『第206回例会』報告
中前 正 : 3月号
日頃、プロジェクトマネジメントに従事している皆様、いかがお過ごしでしょうか。
今回は、1月に開催した『第206回例会』について、ご報告いたします。
【データ】 |
開催日: |
2016年1月22日(金) |
テーマ: |
「コンフリクト・マネジメント入門」~Win-Winへのマインドとコミュニケーション~ |
講 師: |
早稲田大学紛争交渉研究所・鈴木有香氏 / 株式会社オイコス |
プロジェクトに携わっていると、様々な局面で、意見の対立(コンフリクト)に遭遇します。特に昨今はグローバル化や価値観の多様化が進み、一層コンフリクトが発生しやすい状況になってきているといえます。
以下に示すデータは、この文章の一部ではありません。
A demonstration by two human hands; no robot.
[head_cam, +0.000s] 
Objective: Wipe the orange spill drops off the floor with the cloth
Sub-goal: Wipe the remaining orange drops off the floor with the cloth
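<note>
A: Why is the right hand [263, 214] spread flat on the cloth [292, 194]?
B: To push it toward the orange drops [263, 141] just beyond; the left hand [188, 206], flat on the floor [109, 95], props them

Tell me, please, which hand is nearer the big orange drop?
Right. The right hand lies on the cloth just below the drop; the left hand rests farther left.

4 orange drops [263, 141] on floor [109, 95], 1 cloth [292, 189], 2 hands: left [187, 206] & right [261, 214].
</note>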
しかし、コンフリクトの中身に注目すると、問題を創造的に解決できるカギが潜んでいることも少なくありません。コンフリクトの肯定的な面に光を当て、Win-Winの関係を志向していくために必要なものは何か。今回は「コンフリクト・マネジメント(協調的交渉術)」の第一人者である鈴木有香氏を招き、そのあたりのヒントを探ることにしました。
講演は、参加者間で今の率直な気持ちや気になっていることをただ話し合うだけの「チェックイン」からスタート。その後、コンフリクトの中身を分析するために重要な視点や、対立の協調的な解消法の説明が続き、最後に「チェックアウト」で終了しました。
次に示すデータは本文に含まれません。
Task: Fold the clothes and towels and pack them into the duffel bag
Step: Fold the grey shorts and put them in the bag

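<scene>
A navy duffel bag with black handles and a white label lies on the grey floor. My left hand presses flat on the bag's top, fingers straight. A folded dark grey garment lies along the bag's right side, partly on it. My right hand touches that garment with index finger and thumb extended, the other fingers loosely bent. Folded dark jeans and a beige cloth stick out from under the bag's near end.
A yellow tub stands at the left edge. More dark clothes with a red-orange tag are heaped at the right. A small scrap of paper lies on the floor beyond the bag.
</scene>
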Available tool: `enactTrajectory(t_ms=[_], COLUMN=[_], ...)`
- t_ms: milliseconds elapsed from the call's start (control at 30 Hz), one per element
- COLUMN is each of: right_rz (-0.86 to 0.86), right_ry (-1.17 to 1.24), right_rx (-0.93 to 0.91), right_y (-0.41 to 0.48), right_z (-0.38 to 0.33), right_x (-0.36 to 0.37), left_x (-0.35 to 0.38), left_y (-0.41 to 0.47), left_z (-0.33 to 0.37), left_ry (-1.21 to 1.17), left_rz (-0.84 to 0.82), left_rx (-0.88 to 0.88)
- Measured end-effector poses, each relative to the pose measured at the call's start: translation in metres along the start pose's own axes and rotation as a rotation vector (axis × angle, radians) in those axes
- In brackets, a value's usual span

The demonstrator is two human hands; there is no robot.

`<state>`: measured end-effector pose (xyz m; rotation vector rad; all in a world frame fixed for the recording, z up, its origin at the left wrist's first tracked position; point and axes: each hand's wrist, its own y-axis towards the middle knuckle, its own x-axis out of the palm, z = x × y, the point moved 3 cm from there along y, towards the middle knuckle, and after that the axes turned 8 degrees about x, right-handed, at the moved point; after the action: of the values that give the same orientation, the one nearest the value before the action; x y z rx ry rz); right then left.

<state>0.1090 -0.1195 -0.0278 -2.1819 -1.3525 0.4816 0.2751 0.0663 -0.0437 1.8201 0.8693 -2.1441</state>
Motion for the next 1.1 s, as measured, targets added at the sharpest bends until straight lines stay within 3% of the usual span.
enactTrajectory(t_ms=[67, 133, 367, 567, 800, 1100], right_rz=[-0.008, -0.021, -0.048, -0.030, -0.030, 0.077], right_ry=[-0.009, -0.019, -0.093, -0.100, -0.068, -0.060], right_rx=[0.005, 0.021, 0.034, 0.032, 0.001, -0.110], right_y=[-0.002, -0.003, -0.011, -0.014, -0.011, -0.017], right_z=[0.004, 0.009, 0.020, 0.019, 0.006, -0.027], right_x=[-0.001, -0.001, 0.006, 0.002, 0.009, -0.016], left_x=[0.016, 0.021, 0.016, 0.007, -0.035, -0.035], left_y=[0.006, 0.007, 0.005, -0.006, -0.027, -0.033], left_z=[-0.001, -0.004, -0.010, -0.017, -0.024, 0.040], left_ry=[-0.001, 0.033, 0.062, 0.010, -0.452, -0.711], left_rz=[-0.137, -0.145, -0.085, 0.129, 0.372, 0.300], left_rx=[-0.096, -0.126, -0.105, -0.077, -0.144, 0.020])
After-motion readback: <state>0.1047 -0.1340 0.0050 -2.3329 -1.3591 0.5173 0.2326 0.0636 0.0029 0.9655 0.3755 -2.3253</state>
特に、コンフリクトの分析視点では、「(交渉)相手を自分のエリアに入れたい場合の手法(強制・服従・妥協・回避・協調など)」や、有名な「オレンジの分け方(オレンジは1個しかないが、姉と妹の2人とも「1個」ほしいと思っている時の解決法)」の話を交えながら、互いの立脚点(ポジション)や真のニーズを汲み取ることの重要性を説明。また、否定的な表現や批判、苦情などを、肯定的な意味で捉え直す「リフレーミング」の手法も体感的に学ぶことができました。
私は、今回の講演を通じて、コンフリクトは決してマイナスではなく、新たな発見が得られ、相互理解を深めるための好機であること、そしてそのように捉える「発想の転換」が、プロジェクトをマネジメントしていく上で重要なマインドだと感じました。今後、私自身がコンフリクトに遭遇した時、一度心を落ち着かせ、今日学んだことを思い出してみようと思います。
例会では、今後も、プロジェクト・マネジャーに必要なヒューマンスキルをテーマに取り上げていく予定です。引き続きご期待ください。